As banks navigate low interest rates and the uncertain economic environment, many lenders are turning to wealth management and other fee-based products to bolster their bottom lines.
Hong Kong is expected to remain the “springboard” for banks and wealth managers into mainland China, with the potential of the Greater Bay Area
(GBA) and the new Wealth Management Connect scheme serving as the driving force for expansion by lenders in the city. The GBA had a population of more than 72 million people and a GDP of US$1.7 trillion at the end of 2019, larger than the economies of South Korea, Australia or Spain.
“The big change [in Hong Kong] will be Wealth Management Connect scheme, which could open up to a new population that hasn’t necessarily invested in Hong Kong,” McSheaffrey said. “That would be a game changer.”
That is leading to an increasingly competitive landscape in Hong Kong, reinforcing its status as an international wealth centre, said Isabel Zisselsberg, KPMG China’s partner for strategy and performance, financial services.
HSBC plans to add 5,000 wealth managers over the next five years as part of a US$6 billion investment in Asia, including targeting wealthy clients in Hong Kong, mainland China and Singapore.
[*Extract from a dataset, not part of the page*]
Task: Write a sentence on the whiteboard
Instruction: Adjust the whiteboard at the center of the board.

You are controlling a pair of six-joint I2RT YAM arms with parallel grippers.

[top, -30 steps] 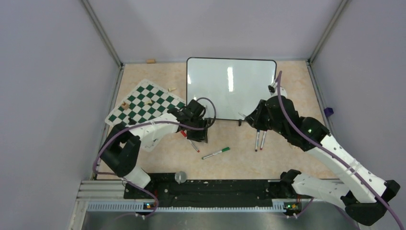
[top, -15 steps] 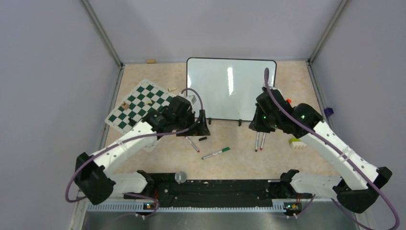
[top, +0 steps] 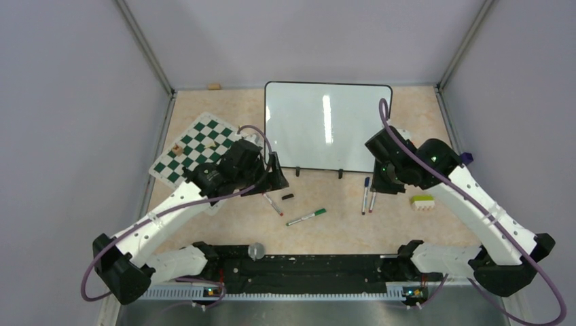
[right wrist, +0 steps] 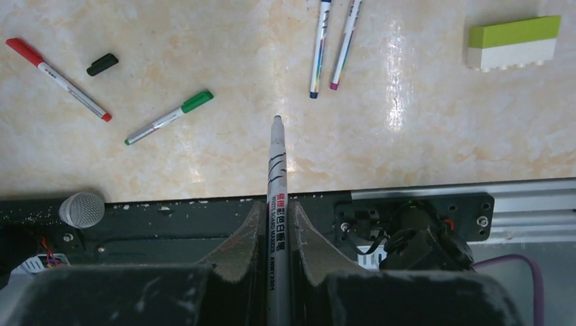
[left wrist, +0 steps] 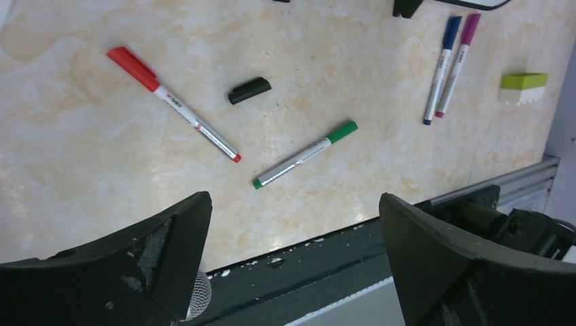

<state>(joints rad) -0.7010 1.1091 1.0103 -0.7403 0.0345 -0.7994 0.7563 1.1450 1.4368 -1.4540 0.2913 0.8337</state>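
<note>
From above, the whiteboard [top: 328, 125] lies at the far middle of the table. The left gripper [top: 277, 178] hangs just off the board's near-left corner, next to the chess mat [top: 204, 149]. The right gripper [top: 380, 182] hangs at the near-right corner, and its wrist covers that corner. On the near side of the board, below its left half, lie a red pen [top: 273, 203], a black cap [top: 288, 197] and a green pen [top: 306, 217]. Below its right half a blue pen [top: 365, 195] and a pink pen [top: 372, 200] lie side by side. A green-and-white block [top: 422, 202] sits just right of them. This view does not show how either gripper's fingers stand.

The left wrist view catches only a sliver of the board's frame and one black foot [left wrist: 406, 7] at the top edge, well away from the fingers [left wrist: 170, 251]. The fingers are spread wide, with nothing between them and nothing touched. Through the gap, the red pen, the cap and the green pen lie on the table beyond.

The right wrist view leaves the board out of frame. It shows what the overhead view hides: the fingers [right wrist: 238, 251] are clenched on a marker [right wrist: 276, 170]. The marker's barrel runs straight out between them. Its bare tip points toward the blue and pink pens but stays apart from them.
</note>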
Standard Chartered plans to triple its income from the bay area and boost its headcount over the next five years, while Citigroup plans to hire up to 1,700 people across its businesses in Hong Kong to tap increasing capital flows between the city and mainland China.
Goldman Sachs plans to form a wealth management joint venture with state-owned Industrial and Commercial Bank of China (ICBC) and Credit Suisse plans to triple its headcount in China over the next three years.
“With Hong Kong remaining the ‘connector’ between mainland China and the rest of the world, the city will continue to attract top talent and investment, and international banks will continue to seek to strengthen their presence to tap into the significant wealth opportunities in mainland China and the broader region,” Zisselsberg said.